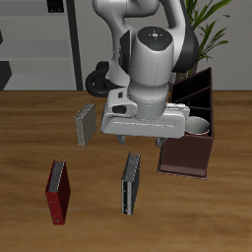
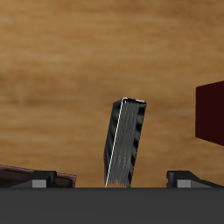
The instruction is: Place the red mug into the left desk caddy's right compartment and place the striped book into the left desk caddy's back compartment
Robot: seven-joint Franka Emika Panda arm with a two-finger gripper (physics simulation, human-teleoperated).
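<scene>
The striped book [image 1: 130, 184] stands on its edge on the table, nearer the front edge than my gripper; it also shows in the wrist view [image 2: 125, 144], upright with pale stripes. My gripper [image 1: 144, 143] is open and empty above the table, between the book and the left desk caddy [image 1: 187, 157]. In the wrist view my gripper [image 2: 114, 179] has its fingers [image 2: 188, 178] wide apart on either side of the book. The red mug [image 1: 198, 126] sits inside the caddy, and only its white inside shows beside my gripper.
A red book [image 1: 59, 190] stands near the front edge; it also shows in the wrist view [image 2: 210, 109]. A small grey-beige book [image 1: 85, 125] stands farther back. A dark round object [image 1: 98, 77] and a plant [image 1: 209, 25] are behind the arm.
</scene>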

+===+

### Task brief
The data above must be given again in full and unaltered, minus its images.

### The completed task
The instruction is: Place the red mug into the left desk caddy's right compartment and place the striped book into the left desk caddy's back compartment
Robot: seven-joint Franka Emika Panda arm with a two-finger gripper (physics simulation, human-teleoperated).
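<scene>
The striped book [image 1: 130, 184] stands on its edge on the table, nearer the front edge than my gripper; it also shows in the wrist view [image 2: 125, 144], upright with pale stripes. My gripper [image 1: 144, 143] is open and empty above the table, between the book and the left desk caddy [image 1: 187, 157]. In the wrist view my gripper [image 2: 114, 179] has its fingers [image 2: 188, 178] wide apart on either side of the book. The red mug [image 1: 198, 126] sits inside the caddy, and only its white inside shows beside my gripper.
A red book [image 1: 59, 190] stands near the front edge; it also shows in the wrist view [image 2: 210, 109]. A small grey-beige book [image 1: 85, 125] stands farther back. A dark round object [image 1: 98, 77] and a plant [image 1: 209, 25] are behind the arm.
</scene>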

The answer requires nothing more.